The U.S FDA has granted clearance to Freespira, a new digital therapeutic for the treatment of post-traumatic stress disorder (PTSD), announced Palo Alto Health Sciences.
Freespira is used in treatment for PTSD, panic disorder, panic attacks, and other panic symptoms. Treatment entails two 17-minute in-home sessions daily for four weeks and is authorized and completed under the supervision of a licensed healthcare provider. Freespira corrects the abnormal respiratory patterns associated with these conditions by training the user to stabilize and normalize their breathing rate and exhaled CO2 levels.
A clinical trial was conducted at the Veterans Administration Palo Alto Health Care System to demonstrate the efficacy of Freespira for veterans and non-veterans suffering from PTSD. The primary endpoint of this study was to determine if treatment with Freespira could reduce the patient’s CAPS-5 score. CAPS-5 is a standardized in-person validated clinical assessment tool for measuring the severity of PTSD. The response was defined as a reduction of six or more points. Remission was defined as response plus no longer meeting clinical symptom criteria and having a CAPS-5 score < 25.
The study met its primary endpoint with a large majority of subjects achieving the specified 6-point reduction in the CAPS-5 score at two months and six-months post-treatment (93% and 91% respectively). Importantly, 86% of patients had a 13-point reduction in the CAPS-5 score at 6 months. In addition, 50% of the patients no longer met the diagnostic criteria for PTSD, thus providing them with sustained remission of their PTSD until at least six months post-treatment. Patient satisfaction was 90% at six months post-treatment. Furthermore, mean patient adherence to the treatment protocol was 77%. Based on these results, FDA-cleared Freespira to treat PTSD
According to the VA/DOD Clinical Practice Guidelines for Management of PTSD, medications are no longer recommended as first-line due to adverse effects and limited efficacy. Compared with exposure-based treatments, use of Freespira allows patients to avoid revisiting the traumatic memories that are common in treatment with exposure therapy while reducing the need for specialists and long-term time investment needed with that type of therapy.
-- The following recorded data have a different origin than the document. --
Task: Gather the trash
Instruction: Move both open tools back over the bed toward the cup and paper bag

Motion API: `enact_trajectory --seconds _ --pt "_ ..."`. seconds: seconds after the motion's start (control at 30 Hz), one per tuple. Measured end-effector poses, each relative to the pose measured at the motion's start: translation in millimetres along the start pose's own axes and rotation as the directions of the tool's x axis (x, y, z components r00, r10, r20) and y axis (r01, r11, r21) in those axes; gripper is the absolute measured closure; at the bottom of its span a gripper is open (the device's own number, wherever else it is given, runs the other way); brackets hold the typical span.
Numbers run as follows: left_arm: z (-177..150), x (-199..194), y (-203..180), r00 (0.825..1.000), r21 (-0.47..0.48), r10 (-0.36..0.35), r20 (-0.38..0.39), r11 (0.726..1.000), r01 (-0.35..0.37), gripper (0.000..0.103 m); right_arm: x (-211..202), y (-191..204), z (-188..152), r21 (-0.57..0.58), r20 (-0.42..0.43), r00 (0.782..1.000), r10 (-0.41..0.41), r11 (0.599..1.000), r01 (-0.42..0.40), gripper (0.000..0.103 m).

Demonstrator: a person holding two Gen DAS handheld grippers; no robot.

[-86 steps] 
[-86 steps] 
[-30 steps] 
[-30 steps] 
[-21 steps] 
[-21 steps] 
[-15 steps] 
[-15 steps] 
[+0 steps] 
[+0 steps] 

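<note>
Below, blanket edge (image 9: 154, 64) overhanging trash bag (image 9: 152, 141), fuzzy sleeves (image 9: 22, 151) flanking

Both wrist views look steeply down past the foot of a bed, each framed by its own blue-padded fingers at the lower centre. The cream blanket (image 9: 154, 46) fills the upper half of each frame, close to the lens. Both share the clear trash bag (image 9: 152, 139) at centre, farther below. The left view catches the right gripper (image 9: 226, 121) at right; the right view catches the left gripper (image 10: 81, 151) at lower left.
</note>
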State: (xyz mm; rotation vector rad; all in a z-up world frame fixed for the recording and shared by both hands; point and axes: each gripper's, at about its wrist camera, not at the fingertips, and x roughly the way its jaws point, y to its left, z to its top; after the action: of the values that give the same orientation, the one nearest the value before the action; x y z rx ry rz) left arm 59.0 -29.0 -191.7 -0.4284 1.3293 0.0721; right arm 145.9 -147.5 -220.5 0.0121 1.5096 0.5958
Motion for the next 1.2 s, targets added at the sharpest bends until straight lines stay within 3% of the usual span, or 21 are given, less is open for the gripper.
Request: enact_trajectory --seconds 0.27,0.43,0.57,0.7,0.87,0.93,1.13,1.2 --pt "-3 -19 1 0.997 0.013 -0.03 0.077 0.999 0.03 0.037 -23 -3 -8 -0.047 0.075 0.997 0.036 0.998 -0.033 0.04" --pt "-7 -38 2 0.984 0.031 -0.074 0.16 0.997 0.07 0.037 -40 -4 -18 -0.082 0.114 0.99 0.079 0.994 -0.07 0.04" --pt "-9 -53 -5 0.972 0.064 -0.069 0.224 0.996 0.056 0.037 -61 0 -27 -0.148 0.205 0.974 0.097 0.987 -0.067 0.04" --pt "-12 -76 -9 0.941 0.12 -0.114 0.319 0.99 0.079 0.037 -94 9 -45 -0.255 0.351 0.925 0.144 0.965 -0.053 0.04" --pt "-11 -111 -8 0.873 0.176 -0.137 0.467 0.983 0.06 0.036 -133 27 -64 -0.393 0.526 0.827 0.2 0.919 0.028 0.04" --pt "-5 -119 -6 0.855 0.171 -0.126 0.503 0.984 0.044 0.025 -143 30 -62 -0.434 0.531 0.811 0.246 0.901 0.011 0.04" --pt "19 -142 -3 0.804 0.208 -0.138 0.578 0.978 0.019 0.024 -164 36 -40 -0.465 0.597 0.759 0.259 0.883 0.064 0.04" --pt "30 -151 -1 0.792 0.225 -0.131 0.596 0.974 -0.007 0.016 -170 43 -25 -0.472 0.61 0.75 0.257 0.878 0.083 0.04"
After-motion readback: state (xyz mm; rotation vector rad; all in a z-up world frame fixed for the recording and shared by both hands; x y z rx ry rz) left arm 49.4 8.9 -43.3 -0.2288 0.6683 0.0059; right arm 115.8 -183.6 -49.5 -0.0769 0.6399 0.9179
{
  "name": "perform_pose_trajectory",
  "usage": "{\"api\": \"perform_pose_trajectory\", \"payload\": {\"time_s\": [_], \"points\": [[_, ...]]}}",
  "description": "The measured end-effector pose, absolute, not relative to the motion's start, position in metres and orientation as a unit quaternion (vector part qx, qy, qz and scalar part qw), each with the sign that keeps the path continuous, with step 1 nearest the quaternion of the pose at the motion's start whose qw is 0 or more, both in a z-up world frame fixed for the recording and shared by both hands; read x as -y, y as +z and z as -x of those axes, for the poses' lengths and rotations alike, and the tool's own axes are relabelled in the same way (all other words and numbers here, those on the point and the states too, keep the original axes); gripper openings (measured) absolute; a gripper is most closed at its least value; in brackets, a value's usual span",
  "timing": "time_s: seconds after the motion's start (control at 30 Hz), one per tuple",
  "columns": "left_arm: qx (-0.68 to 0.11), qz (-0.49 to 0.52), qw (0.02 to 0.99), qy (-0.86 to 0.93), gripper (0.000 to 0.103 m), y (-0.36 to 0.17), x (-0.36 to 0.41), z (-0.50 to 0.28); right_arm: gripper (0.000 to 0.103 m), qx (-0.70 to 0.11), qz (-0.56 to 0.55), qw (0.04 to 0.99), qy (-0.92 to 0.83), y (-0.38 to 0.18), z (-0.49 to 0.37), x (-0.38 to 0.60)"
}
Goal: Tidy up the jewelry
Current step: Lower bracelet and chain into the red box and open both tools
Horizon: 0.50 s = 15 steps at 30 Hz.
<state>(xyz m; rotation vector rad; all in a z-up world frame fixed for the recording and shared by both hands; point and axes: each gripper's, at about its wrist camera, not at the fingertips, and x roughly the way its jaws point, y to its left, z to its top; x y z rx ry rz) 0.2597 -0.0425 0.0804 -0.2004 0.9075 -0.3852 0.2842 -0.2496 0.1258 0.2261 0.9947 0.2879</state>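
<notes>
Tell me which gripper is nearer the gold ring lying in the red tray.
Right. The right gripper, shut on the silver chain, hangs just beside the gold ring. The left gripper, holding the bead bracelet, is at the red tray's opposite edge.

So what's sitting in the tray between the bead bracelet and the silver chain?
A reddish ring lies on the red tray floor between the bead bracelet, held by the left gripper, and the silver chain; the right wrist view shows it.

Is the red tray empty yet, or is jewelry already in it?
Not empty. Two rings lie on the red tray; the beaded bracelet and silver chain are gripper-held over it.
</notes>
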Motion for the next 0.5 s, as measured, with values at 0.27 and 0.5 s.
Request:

“PTSD is extremely difficult to treat. The availability of an effective, four-week, drug-free intervention is a game changer for people suffering from PTSD. Freespira offers hope for people who otherwise experience a significantly diminished quality of life,” said principal investigator Michael Ostacher.
Freespira is currently commercially available for panic throughout the U.S. and will be available for PTSD in the second half of 2019.